[Required action]: Return the listing in full and exactly, but without a single picture.

[Given material]:

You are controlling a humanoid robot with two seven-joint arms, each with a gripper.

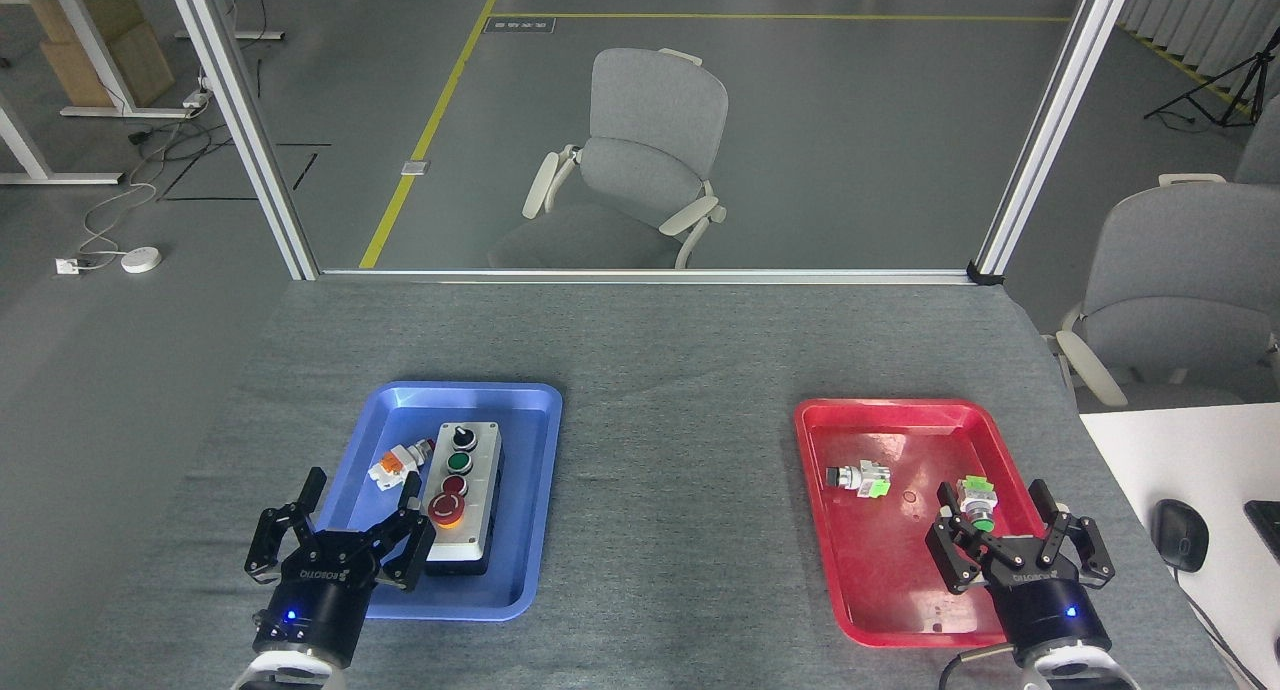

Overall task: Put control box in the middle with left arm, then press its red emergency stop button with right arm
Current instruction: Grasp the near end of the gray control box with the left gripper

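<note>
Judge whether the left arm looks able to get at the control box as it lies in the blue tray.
Probably yes. The left gripper is open beside the near end of the control box, and nothing stands between them. The small orange and white part lies in the blue tray too, but apart from the box.

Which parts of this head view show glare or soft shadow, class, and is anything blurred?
Head view: glare streaks the blue tray along its far inner rim; the red tray shines faintly; the control box casts only a soft shadow, so the light is diffuse; both grippers and the table are sharp, with no motion blur.
</note>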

[Your solution]:
You are controlling a humanoid robot with two seven-joint arms, each with a gripper.


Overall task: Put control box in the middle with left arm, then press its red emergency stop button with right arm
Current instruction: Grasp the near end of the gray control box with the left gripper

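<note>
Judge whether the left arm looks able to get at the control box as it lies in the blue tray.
Probably yes. The left gripper is open beside the near end of the control box, and nothing stands between them. The small orange and white part lies in the blue tray too, but apart from the box.

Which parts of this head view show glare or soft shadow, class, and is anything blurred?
Head view: glare streaks the blue tray along its far inner rim; the red tray shines faintly; the control box casts only a soft shadow, so the light is diffuse; both grippers and the table are sharp, with no motion blur.
</note>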

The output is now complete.